Galectin-3 endocytosis by carbohydrate independent and dependent pathways in different macrophage like cell types.

BACKGROUND

Galectin-3 (the Mac-2 antigen) is abundantly expressed in both macrophage like cells and certain non-macrophage cells. We have studied endocytosis of galectin-3 as one important step relevant for its function, and compared it between variants of a macrophage like cell line, and non-macrophage cells.

METHODS

Endocytosis of galectin-3 was observed by fluorescence microscopy and measured by flow cytometry.

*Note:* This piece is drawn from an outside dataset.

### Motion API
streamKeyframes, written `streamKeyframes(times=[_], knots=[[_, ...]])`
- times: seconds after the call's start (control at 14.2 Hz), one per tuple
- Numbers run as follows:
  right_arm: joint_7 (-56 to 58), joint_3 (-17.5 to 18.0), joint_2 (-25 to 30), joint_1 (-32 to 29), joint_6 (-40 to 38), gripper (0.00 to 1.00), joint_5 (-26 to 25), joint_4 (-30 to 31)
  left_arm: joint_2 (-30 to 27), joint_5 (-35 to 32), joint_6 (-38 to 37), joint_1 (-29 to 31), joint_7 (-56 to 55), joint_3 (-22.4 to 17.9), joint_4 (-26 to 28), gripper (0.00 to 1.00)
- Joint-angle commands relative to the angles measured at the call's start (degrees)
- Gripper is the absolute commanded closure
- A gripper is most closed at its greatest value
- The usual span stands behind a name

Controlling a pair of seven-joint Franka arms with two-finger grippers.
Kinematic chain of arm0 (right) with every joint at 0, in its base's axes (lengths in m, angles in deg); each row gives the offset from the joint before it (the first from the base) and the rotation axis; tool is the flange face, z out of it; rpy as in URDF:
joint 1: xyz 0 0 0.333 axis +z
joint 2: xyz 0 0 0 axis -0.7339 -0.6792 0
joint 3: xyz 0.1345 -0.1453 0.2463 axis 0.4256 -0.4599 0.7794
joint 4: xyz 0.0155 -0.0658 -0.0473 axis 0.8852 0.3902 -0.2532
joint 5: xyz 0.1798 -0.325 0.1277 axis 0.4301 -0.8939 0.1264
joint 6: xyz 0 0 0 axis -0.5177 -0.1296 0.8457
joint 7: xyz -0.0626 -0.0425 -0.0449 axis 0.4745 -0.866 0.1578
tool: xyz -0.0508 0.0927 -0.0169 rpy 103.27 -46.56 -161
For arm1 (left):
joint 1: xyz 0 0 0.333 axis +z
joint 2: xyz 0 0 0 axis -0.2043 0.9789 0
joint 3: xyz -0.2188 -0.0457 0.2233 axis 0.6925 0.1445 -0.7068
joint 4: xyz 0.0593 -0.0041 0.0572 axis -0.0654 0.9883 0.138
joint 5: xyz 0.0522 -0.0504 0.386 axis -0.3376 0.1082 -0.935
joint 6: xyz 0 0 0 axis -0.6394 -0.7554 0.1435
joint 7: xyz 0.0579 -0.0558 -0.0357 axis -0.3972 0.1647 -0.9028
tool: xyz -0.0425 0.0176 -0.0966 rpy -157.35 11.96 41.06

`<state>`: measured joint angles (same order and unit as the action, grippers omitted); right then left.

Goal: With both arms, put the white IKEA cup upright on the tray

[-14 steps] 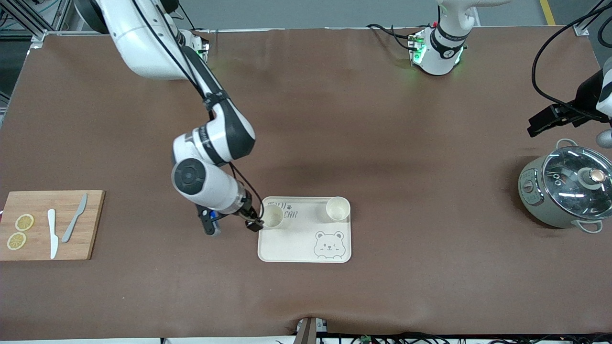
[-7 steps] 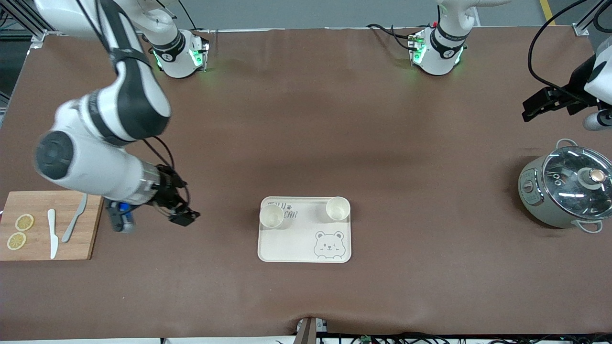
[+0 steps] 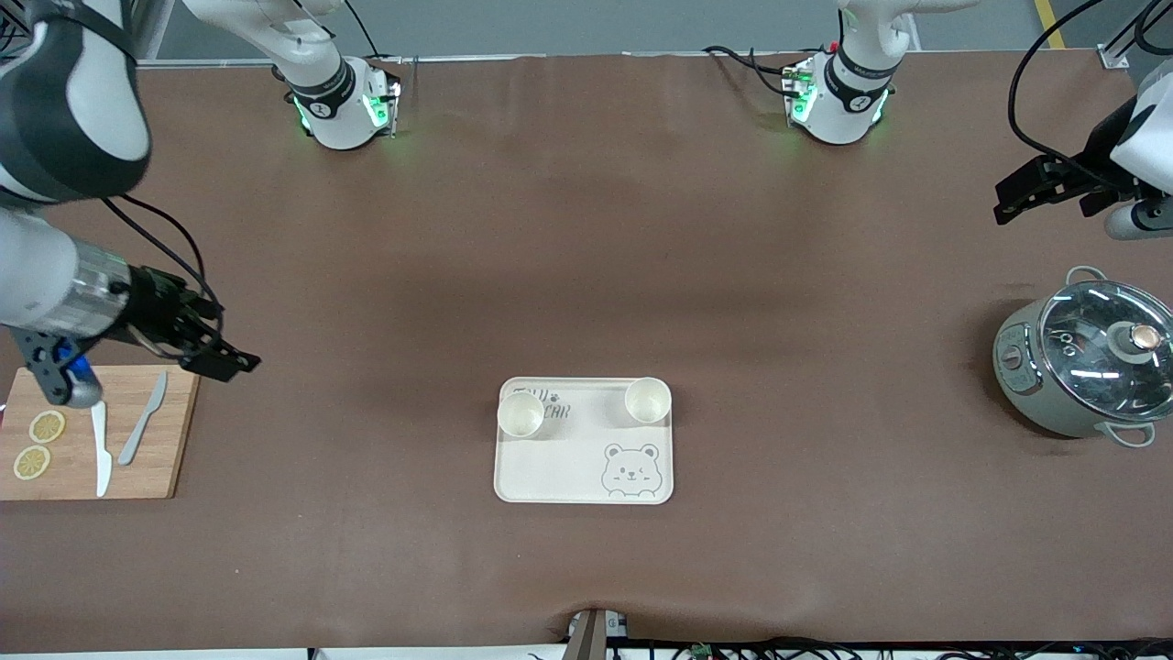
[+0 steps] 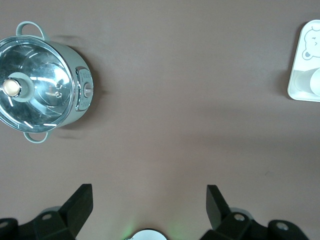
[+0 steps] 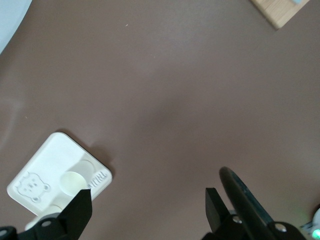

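The cream-white tray (image 3: 561,463) with the bear drawing lies in the middle of the table. Two white cups stand upright on it, one (image 3: 520,413) toward the right arm's end, one (image 3: 648,400) toward the left arm's end. My right gripper (image 3: 224,360) is open and empty, up in the air over the table by the cutting board's corner. Its wrist view shows open fingers (image 5: 80,211), the tray (image 5: 47,160) and a cup (image 5: 74,182). My left gripper (image 3: 1022,192) is open and empty, high over the table near the pot. Its wrist view shows the tray's edge (image 4: 304,65).
A wooden cutting board (image 3: 179,431) with two knives and lemon slices lies at the right arm's end. A grey-green pot with a glass lid (image 3: 1086,357) stands at the left arm's end; it also shows in the left wrist view (image 4: 42,92).
My right gripper let go of the cup on the tray and swung away and up toward the cutting board. My left gripper rose a little.
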<state>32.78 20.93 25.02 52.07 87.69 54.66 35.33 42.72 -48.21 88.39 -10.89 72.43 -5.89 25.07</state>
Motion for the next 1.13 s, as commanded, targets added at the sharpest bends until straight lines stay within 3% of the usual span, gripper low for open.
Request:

The endocytosis mechanism was analysed using galectin-3 mutants, galectin-3 inhibitors and endocytic pathways inhibitors in the human leukaemia THP-1 cell line differentiated into naïve (M0), classical (M1) or alternatively activated (M2) macrophage like cells, and the non-macrophage cell lines HFL-1 fibroblasts and SKBR3 breast carcinoma.

RESULTS

Galectin-3 endocytosis in non-macrophage cells and M2 cells was blocked by lactose and a potent galectin-3 inhibitor TD139, and also by the R186S mutation in the galectin-3 carbohydrate recognition domain (CRD). In M1 cells galectin-3 endocytosis could be inhibited only by chlorpromazine and by interference with the non-CRD N-terminal part of galectin-3. In all the cell types galectin-3 entered early endosomes within 5-10 min, to be subsequently targeted mainly to non-degradative vesicles, where it remained even after 24 h.

CONCLUSIONS

Galectin-3 endocytosis in M1 cells is receptor mediated and carbohydrate independent, while in M2 cells it is CRD mediated, although the non-CRD galectin-3 domain is also involved. General significance The demonstration that galectin-3 endocytosis in M1 macrophages is carbohydrate independent and different from M2 macrophages and non-macrophage cells, suggests novel, immunologically significant interactions between phagocytic cells, galectin-3 and its ligands.